Welcome to Doom9's Forum, THE in-place to be for everyone interested in DVD conversion.

Before you start posting please read the forum rules. By posting to this forum you agree to abide by the rules.

 

Go Back   Doom9's Forum > Video Encoding > High Efficiency Video Coding (HEVC)

Reply
 
Thread Tools Search this Thread Display Modes
Old 28th January 2020, 20:15   #21  |  Link
blublub
Registered User
 
Join Date: Jan 2015
Posts: 118
Quote:
Originally Posted by MeteorRain View Post
For high core count cpu I'd reduce frame threads to 1 and pools to 12 and do chunked encoding (half-half) or parallel encoding (2 at a time).

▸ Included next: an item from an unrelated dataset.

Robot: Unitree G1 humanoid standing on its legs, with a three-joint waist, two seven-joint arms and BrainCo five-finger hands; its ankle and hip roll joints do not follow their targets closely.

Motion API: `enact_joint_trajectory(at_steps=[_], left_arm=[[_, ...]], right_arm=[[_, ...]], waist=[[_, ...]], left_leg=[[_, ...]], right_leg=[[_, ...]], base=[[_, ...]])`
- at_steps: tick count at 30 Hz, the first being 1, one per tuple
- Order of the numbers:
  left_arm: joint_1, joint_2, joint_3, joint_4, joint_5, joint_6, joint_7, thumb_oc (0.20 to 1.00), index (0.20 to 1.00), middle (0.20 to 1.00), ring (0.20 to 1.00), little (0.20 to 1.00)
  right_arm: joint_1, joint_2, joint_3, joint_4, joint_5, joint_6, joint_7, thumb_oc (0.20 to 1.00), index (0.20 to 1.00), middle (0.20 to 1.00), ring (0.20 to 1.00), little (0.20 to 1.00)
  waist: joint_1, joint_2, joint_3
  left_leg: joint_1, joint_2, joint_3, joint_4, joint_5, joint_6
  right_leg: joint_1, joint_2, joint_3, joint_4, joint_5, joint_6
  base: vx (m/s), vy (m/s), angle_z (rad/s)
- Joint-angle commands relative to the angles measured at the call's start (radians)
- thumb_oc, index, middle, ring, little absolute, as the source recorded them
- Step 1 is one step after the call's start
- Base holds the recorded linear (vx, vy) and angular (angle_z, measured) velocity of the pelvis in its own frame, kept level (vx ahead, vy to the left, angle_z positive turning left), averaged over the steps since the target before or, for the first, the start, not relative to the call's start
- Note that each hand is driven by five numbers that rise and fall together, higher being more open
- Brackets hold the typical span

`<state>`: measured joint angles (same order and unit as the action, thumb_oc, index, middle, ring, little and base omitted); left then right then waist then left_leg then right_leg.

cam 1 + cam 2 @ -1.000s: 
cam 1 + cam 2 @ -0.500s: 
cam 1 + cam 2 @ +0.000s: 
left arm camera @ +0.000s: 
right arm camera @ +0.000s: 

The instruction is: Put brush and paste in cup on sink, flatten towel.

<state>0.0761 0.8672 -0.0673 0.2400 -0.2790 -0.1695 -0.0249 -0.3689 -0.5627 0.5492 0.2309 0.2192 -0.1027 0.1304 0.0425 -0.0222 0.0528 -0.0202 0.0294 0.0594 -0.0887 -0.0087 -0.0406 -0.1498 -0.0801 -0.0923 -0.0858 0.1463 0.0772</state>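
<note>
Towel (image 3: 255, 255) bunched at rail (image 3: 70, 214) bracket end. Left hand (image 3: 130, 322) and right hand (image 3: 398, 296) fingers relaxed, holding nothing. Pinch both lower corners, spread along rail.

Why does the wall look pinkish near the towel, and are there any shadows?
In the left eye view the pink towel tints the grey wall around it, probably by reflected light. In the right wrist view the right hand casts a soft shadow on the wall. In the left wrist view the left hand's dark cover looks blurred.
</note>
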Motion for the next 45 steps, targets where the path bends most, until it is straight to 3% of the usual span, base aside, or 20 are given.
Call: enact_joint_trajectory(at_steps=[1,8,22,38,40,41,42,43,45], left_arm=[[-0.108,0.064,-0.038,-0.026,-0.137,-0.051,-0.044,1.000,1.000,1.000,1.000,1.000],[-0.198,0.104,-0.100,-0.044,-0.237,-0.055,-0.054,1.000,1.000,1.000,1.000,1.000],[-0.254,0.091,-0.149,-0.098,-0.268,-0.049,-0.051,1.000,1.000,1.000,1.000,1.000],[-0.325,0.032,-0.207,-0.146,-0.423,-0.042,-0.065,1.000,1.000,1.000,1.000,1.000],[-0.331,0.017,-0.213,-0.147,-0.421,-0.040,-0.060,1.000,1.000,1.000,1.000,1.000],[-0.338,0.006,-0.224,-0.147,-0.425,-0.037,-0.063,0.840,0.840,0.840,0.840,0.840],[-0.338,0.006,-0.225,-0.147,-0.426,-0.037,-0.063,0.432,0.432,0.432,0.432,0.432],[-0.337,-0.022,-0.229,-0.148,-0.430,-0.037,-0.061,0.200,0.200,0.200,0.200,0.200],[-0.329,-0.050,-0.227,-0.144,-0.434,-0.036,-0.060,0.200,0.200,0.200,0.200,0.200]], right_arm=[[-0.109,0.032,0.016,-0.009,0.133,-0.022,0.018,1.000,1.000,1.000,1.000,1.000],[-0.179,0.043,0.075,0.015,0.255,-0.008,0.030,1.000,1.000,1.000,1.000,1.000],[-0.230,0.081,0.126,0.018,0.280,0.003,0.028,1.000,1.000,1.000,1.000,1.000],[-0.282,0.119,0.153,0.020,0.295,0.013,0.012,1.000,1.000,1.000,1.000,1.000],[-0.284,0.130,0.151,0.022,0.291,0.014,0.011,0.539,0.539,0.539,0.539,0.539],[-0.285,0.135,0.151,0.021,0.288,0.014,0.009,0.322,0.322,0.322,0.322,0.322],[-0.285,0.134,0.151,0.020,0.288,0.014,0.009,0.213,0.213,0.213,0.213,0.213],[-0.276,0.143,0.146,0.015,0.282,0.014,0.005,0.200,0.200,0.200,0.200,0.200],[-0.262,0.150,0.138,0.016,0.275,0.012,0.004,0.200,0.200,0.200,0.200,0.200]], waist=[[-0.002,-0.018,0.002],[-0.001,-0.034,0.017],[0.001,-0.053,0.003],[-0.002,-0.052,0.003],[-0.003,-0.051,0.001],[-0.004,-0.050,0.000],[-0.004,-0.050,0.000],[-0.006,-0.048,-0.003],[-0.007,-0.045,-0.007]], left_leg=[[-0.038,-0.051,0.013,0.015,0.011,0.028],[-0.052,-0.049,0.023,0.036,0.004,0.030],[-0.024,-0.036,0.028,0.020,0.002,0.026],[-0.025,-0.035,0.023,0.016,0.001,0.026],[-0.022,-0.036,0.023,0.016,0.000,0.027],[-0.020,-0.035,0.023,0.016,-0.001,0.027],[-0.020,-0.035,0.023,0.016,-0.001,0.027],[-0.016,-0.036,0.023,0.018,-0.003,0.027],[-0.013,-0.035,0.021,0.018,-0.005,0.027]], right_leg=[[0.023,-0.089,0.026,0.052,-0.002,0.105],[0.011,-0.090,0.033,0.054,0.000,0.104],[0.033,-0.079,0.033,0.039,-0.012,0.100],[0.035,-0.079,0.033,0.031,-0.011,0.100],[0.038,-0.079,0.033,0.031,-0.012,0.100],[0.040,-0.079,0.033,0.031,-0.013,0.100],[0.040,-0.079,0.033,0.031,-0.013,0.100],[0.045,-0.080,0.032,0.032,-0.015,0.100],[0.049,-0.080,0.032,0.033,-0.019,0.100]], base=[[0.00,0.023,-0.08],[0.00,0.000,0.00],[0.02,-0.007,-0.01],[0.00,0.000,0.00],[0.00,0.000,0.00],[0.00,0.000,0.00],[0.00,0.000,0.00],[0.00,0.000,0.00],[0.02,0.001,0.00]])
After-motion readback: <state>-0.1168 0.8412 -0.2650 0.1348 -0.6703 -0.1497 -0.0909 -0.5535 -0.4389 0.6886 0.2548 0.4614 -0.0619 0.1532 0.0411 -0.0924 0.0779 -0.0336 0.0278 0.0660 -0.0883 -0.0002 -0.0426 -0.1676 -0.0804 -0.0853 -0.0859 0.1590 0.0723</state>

I believe less threads = less waste on threading for x265, so I always use less threads and run more processes.

Besides, I already have the software infrastructure to do chunked encoding, and mux them later. Encoded GOPs can be joined later, so chunked encoding is basically zero cost to me.
higher frame-threads will degrade quality, however x265 default is 6 for HCC CPUs so anything below won't hurt quality significantly.

From my understanding the parameter "pools" has no impact on quality. It is by default set to max number of available Hyperthreading cores
blublub is offline   Reply With Quote
Old 29th January 2020, 17:06   #22  |  Link
benwaggoner
Moderator
 
Join Date: Jan 2006
Location: Portland, OR
Posts: 4,738
Quote:
Originally Posted by blublub View Post
higher frame-threads will degrade quality, however x265 default is 6 for HCC CPUs so anything below won't hurt quality significantly.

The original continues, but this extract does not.